Decision-Making in the Emergency Laparotomy: A Mixed Methodology Study.


General Surgery Department, Royal Bournemouth Hospital, Castle Lane East, Bournemouth, BH7 7DW, England, UK. [Email]


BACKGROUND : More than 30,000 emergency laparotomies take place annually in England and Wales (Symons et al. in Br J Surg 100(10):1318-1325, 2013; Shapter et al. in Anaesthesia 67(5):474-478, 2012). They are associated with high morbidity and an average inpatient 30-day mortality rate of 11%. Inextricably linked to outcomes is the decision-making process of whether or not to operate (NELA Project Team First patient report of the National Emergency Laparotomy Audit. RCoA, London, 2015; Crebbin et al. in Aust N Z J Surg 83(6):422-428, 2013). A mixed-methods study was undertaken to investigate decision-making in the emergency laparotomy and influencing factors.

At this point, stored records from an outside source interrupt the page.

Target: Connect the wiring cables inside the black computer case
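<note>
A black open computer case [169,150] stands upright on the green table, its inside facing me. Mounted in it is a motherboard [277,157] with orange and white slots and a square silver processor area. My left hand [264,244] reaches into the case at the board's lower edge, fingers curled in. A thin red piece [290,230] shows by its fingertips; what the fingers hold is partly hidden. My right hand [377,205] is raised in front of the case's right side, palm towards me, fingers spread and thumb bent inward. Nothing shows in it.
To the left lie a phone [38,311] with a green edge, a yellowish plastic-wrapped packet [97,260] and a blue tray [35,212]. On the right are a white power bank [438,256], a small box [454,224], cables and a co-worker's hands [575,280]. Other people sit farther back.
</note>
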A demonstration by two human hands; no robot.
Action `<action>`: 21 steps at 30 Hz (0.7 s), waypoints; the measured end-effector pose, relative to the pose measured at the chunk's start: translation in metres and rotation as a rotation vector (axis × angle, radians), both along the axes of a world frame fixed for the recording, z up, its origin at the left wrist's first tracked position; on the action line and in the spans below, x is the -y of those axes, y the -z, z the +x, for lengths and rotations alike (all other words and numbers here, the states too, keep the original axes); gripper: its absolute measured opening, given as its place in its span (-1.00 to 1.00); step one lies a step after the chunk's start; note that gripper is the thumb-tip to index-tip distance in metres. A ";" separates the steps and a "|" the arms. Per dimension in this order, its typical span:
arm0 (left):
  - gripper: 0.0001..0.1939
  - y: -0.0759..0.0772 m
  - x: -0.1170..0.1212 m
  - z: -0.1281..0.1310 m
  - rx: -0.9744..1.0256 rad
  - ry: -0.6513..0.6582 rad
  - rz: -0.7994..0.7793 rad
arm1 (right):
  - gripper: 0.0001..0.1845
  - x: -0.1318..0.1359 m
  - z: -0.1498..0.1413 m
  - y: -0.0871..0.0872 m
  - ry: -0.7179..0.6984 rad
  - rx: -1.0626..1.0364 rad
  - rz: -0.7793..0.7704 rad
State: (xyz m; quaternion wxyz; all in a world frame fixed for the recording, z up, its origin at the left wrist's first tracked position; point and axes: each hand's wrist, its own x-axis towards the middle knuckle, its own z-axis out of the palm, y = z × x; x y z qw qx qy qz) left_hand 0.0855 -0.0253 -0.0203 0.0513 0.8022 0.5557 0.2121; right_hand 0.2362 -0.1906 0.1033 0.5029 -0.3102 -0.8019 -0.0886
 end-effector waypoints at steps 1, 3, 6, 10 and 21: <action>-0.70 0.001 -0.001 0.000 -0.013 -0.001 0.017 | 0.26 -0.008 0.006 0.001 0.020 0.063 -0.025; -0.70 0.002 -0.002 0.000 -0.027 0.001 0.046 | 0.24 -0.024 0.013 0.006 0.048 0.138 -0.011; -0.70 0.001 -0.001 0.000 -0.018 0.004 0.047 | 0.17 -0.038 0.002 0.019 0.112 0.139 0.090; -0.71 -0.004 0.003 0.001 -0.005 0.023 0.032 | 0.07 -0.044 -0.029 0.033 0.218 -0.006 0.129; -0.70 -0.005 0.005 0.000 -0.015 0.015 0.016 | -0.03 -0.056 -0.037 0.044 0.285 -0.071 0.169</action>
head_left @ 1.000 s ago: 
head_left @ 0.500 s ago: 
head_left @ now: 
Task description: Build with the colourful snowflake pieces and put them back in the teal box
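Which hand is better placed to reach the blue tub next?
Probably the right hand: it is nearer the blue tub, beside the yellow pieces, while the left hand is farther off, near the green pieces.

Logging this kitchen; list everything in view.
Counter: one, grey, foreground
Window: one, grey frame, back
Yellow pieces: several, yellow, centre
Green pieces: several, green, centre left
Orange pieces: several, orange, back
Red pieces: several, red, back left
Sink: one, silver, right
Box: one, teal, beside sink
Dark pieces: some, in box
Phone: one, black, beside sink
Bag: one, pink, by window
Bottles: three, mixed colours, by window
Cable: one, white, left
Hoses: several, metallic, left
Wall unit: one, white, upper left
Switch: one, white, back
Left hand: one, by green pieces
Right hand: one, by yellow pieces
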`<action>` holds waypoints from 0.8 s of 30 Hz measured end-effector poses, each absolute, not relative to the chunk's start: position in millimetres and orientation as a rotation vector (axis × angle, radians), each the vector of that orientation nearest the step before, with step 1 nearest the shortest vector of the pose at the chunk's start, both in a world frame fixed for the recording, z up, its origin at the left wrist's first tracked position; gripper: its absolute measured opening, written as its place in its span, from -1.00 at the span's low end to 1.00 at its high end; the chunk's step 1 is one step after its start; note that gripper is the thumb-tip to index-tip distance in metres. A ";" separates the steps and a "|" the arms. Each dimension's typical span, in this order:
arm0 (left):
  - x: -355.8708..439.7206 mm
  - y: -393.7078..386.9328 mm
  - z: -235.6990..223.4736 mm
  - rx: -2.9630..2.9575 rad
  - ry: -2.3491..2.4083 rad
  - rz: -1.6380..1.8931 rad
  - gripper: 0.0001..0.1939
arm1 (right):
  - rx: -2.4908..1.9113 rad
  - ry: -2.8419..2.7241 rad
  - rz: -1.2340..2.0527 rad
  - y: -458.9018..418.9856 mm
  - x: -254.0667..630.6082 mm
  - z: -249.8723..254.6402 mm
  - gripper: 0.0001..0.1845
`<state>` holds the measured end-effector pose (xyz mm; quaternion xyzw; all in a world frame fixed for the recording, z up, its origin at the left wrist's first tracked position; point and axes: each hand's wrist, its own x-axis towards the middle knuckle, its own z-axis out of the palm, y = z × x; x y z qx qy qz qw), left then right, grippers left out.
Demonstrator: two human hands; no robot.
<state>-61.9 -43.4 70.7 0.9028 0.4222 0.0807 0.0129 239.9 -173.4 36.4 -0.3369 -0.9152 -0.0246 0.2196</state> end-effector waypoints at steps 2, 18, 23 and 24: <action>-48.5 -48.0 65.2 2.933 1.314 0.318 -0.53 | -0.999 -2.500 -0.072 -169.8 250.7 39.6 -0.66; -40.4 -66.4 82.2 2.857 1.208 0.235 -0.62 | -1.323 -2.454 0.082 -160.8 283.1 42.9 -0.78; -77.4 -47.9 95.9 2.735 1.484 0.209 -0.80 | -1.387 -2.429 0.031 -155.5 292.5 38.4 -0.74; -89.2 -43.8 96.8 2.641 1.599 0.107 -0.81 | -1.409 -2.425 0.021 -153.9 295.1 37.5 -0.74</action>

METHODS : Semi-structured interviews were undertaken amongst general surgeons, exploring the decision-making process. Results helped guide design of an online survey, consisting of vignettes and subsequent questions. Respondents were asked to decide whether or not they would perform a laparotomy for each vignette and the results compared to grade, risk attitudes and reflective practice. Responses were analysed for effect of previous positive and negative experiences and for consistency.
RESULTS : Interviews revealed multiple important factors when considering whether or not to perform an emergency laparotomy, broadly categorised into patient-related, surgeon-related and external factors. A total of 116 general surgeons completed the survey: 12 SHOs, 79 registrars and 25 consultants. Non-consultants were 10.4% (95% CI ±9.7%) more likely to perform an emergency laparotomy than consultants (p = 0.036) on multivariate analysis. No association was observed between operative practices and risk attitudes (p = 0.22), reflective practice (p = 0.7) or previous positive or negative experiences in univariate (p = 0.67) or multivariate analysis. Surgeons were not proven to be either consistent nor inconsistent in their decision-making.
CONCLUSIONS : The decision to operate or not in an emergency laparotomy directly effects patient outcome. This study demonstrates a difference in decision-making and risk attitudes between consultants and their juniors. To address this, formal teaching of models of decision-making, influencing factors and vignette-based consultant-led discussions should be introduced into surgical training.